This series will outline my experience doing my master’s thesis in physics as a collaboration between a research group in my home country of Germany and a Swedish group. I will write about the organisational aspects of everything, aspects regarding my work and the whole experience of having an international collaboration project as a master student.

I hope it can inspire some of this reading to also pursue ambitious projects like this!

A few words about me

I am physics student based in Hamburg, Germany. My focus is on theoretical condensed matter physics (Wikipedia). I already did my bachelor’s thesis in that area, that was about exploring Quantum Espresso, a software package implementing Density Functional Theory (which is the gold standard for the simulation of many classes of materials nowadays). So I did a lot of computing seeing how it parallelises and then did some calculations on a material that was of interest for the group (or rather repeated calculations that were already done, which is more in the scope of a bachelors thesis).

First of all: having the idea that it is possible

When I finished my bachelor’s thesis and started into my master’s program, the doing part of my studies somewhere else than Hamburg was already in my mind. What I had in mind was a typical Erasmus exchange semester, 1 or 2 semesters into my master’s studies, getting a bit of experience at another university, maybe seeing what kind of research is done there. I looked into universities that have an Erasmus partnership and had multiple cities that peaked my interest, from Spain to Norwegen and then of course Uppsala, Sweden.

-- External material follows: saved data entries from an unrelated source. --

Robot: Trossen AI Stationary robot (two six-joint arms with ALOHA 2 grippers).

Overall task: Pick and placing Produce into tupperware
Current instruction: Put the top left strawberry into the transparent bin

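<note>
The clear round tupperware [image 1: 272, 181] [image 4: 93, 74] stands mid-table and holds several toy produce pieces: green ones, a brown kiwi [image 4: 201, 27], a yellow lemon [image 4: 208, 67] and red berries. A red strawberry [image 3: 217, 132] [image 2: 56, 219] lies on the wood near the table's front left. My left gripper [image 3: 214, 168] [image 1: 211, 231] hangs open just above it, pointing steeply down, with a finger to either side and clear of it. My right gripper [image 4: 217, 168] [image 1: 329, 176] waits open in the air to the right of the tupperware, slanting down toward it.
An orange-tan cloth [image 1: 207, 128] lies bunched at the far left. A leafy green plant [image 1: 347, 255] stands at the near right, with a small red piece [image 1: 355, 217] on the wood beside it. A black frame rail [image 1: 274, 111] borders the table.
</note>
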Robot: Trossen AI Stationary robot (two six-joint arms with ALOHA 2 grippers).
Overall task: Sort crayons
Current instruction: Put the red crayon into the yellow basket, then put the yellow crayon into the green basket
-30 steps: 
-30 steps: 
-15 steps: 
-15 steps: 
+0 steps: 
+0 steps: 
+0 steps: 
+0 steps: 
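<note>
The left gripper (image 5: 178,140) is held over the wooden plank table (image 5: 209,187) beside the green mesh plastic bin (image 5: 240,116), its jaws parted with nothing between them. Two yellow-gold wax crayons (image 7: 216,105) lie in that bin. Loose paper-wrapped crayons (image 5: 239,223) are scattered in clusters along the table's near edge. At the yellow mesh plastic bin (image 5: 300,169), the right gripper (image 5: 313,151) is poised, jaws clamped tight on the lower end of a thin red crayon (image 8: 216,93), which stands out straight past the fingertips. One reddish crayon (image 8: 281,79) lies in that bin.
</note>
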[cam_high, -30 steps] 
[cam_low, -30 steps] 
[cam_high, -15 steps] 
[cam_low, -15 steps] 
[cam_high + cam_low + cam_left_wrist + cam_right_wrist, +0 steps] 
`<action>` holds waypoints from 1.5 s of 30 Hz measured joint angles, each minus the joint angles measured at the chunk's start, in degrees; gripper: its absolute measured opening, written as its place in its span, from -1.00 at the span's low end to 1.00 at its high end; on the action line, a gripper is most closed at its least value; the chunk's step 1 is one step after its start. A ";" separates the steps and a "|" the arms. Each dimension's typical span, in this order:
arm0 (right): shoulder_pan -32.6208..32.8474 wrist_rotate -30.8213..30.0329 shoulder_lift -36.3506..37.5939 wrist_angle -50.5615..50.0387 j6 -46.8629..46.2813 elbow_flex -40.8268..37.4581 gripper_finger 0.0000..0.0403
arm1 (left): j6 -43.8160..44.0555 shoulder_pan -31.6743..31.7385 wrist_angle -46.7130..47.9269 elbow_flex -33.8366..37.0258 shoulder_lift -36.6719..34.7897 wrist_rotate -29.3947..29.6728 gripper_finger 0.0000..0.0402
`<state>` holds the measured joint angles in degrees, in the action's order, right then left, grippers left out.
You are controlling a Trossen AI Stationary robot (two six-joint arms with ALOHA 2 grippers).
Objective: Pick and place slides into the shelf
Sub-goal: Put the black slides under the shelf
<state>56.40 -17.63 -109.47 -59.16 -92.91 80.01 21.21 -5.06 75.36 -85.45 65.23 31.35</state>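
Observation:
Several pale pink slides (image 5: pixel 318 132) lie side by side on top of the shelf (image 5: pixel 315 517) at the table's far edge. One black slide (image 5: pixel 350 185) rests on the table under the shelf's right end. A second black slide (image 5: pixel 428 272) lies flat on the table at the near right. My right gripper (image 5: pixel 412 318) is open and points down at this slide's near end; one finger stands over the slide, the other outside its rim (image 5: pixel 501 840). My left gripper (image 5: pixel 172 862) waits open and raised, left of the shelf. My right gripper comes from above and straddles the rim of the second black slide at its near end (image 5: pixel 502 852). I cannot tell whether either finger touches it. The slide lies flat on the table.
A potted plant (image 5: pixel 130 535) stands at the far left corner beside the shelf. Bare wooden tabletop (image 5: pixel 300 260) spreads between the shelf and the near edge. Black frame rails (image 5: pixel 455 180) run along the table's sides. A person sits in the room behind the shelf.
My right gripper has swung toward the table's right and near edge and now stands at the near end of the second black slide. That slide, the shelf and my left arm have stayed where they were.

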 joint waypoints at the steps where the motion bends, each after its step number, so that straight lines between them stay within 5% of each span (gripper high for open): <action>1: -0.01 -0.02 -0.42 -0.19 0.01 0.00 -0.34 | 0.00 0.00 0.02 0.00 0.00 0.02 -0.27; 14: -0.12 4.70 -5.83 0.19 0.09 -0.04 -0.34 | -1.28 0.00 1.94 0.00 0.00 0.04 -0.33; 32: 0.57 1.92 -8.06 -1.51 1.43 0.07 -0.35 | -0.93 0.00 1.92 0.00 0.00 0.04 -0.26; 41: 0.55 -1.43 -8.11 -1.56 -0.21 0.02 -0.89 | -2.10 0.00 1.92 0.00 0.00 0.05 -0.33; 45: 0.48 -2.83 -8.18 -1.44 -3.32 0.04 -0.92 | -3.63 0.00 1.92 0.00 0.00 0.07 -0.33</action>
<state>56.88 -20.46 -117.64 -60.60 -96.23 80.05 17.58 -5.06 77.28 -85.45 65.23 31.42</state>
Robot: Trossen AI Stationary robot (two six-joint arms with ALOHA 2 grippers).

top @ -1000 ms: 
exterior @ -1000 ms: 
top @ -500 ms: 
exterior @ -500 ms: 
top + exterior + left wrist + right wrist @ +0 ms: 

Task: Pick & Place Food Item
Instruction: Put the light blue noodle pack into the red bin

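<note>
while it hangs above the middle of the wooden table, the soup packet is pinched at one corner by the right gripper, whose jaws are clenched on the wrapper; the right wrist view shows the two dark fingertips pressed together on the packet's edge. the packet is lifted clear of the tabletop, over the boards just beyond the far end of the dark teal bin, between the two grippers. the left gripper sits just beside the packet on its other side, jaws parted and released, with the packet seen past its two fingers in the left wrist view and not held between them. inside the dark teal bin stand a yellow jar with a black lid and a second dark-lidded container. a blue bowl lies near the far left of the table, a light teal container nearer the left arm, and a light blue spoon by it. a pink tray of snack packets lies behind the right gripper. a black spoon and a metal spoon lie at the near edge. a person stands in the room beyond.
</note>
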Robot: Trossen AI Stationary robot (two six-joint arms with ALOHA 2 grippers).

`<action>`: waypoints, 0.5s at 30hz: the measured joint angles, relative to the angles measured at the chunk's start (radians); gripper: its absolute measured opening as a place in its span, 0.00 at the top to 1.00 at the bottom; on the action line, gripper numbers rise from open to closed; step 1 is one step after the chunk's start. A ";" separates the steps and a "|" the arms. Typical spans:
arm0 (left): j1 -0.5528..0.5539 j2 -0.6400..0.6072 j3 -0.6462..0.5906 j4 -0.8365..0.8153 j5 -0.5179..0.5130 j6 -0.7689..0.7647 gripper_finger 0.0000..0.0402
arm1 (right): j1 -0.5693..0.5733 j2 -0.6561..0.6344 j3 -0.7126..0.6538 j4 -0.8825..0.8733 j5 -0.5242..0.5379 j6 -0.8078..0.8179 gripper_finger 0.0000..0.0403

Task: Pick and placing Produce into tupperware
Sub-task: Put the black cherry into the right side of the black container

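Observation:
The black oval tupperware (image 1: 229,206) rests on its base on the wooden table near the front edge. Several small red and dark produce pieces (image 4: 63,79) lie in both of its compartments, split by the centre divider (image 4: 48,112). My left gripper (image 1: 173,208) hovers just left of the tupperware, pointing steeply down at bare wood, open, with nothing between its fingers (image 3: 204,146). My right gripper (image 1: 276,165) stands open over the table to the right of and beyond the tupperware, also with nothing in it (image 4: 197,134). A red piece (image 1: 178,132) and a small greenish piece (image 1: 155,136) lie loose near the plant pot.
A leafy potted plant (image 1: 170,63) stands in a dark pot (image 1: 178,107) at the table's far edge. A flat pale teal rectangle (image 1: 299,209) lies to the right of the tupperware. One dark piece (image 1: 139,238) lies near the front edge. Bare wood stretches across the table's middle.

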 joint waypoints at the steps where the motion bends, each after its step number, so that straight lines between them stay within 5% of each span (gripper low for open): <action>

I then spoke to the supervisor of my bachelor’s thesis about that, and he immediately brought forward that I should do my master’s thesis like that instead. This was the first time I even considered a collaboration like that could be possible. Which is pretty wild, because even though I know that two people in the group of my supervisor did master’s projects in other countries, nobody ever made an information even during my years studying with things like “These are the things you could do using these ressources”.

Finding a project

This step was surprisingly easy: after talking to my supervisor about going to Uppsala, he suggested two groups at Uppsala University he knew and could contact. After reading through the research both of them are doing, I decided on the group of Prof. Annica Black-Schaffer. Her group does more “pen and paper” physics, so more toy models that can be solved analytically or with a bit of numerical effort, and the prospect of doing more of that after my more computationally focused bachelor’s thesis seemed very enticing.

We do not have a concrete project yet, that will be a discussion over the next weeks and months. It will probably involve superconductivity with finite momentum pairing (I will explain that in more detail in a later post, when I understand it better myself).

Application hell

And now it was on to sort out funding…

In the process of casually talking with the people in the group of my supervisor, I got the tip of applying for an Erasmus traineeship (website). This programme supports students for work placements and internships, and this explicitly includes something like the research phase of a master’s thesis (like in my case). It seems to be quite unknown, at least in my faculty, so maybe there are some people reading this who take this as an inspiration for projects of their own.

The application involves filling out quite a lot of documents ranging from insurance to a learning agreement detailing what my project entails, how will be monitored, etc. I also needed to write out a motivational letter and apply to have my thesis examined by a person not part of my university.

But I got through all that, and just got the confirmation that my application got approved! So now it is finally fixed that I am off to Sweden next year. All in all, it took around 2 months from starting the first document to actually getting the confirmation of funding.

Conclusion and next steps

This post was a rundown into the first steps of my journey of doing my master’s thesis in an international collaboration. The next steps will be to get housing sorted out for my time in Sweden and talk to my supervisors to see what exactly the project will be and how I can prepare a bit already in the next semester.